NHS Trust Given £325k Penalty

In January this year I blogged about reports that the Information Commissioner (IC) had sent a notice of intent to serve a civil monetary penalty notice (CMP) of £375,000 on Brighton and Sussex University Hospitals NHS Trust. At the time I said

If this MPN is served, as intended, then the IC might be faced with headlines equating (for example) £375,000 to the amount it costs to employ a nurse, or a doctor or provide essentail but costly medical treatment. I hope (and I am sure) he has a strategy for such circumstances.

Well, it has been served, today. And though the amount has been slightly reduced – £325,000 – it is still by some way the largest CMP ever imposed by the IC. However, this case may be important for other reasons.

Firstly, it related to disposal of hardware containing sensitive personal data. As the IC’s press release says

It follows the discovery of highly sensitive personal data belonging to tens of thousands of patients and staff – including some relating to HIV and Genito Urinary Medicine (GUM) patients – on hard drives sold on an Internet auction site in October and November 2010.

The data included details of patients’ medical conditions and treatment, disability living allowance forms and children’s reports.
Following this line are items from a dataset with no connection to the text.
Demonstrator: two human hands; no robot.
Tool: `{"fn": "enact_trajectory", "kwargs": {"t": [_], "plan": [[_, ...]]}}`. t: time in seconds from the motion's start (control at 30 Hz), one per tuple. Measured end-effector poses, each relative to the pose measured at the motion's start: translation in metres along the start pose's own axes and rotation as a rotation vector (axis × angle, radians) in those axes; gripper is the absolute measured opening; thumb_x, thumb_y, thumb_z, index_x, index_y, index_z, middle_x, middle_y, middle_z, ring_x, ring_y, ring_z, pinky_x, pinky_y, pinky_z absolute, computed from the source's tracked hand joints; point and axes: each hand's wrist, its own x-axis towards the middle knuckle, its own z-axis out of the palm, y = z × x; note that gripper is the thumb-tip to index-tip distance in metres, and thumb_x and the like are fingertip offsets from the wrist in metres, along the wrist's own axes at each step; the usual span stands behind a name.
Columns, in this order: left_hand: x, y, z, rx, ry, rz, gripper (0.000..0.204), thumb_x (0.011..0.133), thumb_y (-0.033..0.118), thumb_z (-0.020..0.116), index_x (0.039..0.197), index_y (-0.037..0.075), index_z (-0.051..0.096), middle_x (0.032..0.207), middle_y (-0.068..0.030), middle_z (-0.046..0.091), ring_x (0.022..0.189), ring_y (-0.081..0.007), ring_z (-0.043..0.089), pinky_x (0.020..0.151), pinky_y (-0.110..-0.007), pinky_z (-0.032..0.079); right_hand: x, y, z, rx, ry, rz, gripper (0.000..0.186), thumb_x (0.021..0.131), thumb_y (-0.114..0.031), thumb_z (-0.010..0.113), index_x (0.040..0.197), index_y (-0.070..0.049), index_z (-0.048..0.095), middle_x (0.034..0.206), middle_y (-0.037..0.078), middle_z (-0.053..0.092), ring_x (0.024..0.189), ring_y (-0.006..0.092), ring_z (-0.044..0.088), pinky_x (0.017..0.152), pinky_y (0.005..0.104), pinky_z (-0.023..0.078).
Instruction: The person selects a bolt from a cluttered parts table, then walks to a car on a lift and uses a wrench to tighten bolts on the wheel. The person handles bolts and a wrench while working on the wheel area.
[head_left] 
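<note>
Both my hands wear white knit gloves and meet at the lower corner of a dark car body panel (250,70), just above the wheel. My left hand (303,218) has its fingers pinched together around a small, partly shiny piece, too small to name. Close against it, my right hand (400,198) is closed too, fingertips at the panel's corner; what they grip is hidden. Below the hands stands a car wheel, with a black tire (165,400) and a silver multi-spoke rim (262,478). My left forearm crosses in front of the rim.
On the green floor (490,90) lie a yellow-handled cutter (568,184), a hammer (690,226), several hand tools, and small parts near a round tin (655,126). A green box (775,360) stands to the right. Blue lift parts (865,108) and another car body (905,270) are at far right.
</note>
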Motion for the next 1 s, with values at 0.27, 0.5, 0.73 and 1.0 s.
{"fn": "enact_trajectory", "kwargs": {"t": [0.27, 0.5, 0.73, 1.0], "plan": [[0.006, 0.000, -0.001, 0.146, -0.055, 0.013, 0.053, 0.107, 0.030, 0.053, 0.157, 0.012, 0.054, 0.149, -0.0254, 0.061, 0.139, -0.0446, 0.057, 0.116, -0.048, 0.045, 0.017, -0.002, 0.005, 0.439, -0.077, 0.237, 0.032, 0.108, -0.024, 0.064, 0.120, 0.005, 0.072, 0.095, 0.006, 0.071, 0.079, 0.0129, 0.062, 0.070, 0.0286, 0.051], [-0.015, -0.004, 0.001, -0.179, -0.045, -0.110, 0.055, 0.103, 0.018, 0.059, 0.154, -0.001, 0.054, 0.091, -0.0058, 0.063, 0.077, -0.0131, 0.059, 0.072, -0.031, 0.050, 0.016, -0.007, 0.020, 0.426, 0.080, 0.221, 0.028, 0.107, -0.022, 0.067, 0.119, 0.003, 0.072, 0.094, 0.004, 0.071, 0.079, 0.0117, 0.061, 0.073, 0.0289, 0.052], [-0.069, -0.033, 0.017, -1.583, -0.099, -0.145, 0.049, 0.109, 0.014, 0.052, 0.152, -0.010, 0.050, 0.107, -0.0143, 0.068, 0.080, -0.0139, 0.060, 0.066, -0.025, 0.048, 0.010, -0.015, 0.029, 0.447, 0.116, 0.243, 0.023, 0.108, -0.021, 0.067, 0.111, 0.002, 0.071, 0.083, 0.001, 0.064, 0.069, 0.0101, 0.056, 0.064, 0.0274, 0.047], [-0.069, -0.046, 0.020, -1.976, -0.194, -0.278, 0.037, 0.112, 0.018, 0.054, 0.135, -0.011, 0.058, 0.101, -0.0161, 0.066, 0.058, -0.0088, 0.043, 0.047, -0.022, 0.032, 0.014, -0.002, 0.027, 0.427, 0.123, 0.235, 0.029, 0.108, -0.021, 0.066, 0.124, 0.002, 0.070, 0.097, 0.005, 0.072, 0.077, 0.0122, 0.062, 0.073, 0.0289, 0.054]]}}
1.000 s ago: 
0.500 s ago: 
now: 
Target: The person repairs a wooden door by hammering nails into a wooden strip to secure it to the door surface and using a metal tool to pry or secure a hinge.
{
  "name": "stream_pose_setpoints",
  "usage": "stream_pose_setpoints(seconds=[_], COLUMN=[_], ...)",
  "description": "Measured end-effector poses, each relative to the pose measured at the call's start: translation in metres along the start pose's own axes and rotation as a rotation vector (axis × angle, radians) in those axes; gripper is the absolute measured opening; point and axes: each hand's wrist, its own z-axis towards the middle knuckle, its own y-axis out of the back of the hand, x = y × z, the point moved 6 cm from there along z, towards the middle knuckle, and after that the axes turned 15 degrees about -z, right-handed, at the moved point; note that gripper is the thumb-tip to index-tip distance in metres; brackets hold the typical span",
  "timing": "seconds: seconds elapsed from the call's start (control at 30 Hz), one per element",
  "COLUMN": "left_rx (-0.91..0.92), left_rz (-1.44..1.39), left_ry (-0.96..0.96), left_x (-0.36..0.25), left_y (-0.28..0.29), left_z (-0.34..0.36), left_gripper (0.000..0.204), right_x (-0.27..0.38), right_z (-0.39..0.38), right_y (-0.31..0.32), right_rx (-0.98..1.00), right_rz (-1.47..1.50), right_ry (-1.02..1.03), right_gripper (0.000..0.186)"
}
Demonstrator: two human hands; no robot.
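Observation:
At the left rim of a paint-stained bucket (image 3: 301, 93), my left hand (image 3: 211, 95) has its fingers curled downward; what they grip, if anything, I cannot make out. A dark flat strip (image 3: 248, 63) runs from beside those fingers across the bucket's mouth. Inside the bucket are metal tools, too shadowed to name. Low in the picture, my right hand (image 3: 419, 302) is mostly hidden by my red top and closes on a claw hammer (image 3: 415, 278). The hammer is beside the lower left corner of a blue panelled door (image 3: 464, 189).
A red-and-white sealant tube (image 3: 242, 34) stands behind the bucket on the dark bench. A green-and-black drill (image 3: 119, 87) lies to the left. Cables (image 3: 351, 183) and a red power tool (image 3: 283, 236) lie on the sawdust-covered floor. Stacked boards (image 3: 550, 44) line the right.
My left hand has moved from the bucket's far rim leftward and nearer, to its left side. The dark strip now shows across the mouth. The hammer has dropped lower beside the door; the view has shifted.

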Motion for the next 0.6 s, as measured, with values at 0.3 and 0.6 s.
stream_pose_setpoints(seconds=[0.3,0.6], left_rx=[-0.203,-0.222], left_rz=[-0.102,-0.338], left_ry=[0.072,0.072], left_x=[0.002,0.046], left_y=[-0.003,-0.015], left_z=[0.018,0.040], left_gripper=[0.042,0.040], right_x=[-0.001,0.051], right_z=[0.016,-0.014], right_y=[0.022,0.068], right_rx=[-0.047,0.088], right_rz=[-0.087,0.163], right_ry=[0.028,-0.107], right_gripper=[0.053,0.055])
It also included documents containing staff details including National Insurance numbers, home addresses, ward and hospital IDs, and information referring to criminal convictions and suspected offences

The IC has been running an “unscrubbed hard drives initiative” following a reported security breach in 2009 involving the sale of un-scrubbed hard drives on the internet containing personal data, and internal meeting minutes from January indicated that this initiative was nearing completion. It would not be surprising if some formal guidance on the subject was now issued.

Secondly, and more broadly, it is interesting and worrying to note the fact that a fundamental role in this data breach was played by a contractor appointed to securely destroy the hard drives. As a data processor (rather than the data controller) this contractor was not liable under the Data Protection Act 1998 (DPA) for any serious breaches: this is why the Trust takes the hit. However, the contractor in question was the Department of Health-accredited Sussex Health Informatics Service (SHIS). SHIS appears to have sub-contracted the work to “Company A” which in turn sub-contracted to a one-person “Company B”. This individual subsequently sold 232 hard drives on the internet auction site.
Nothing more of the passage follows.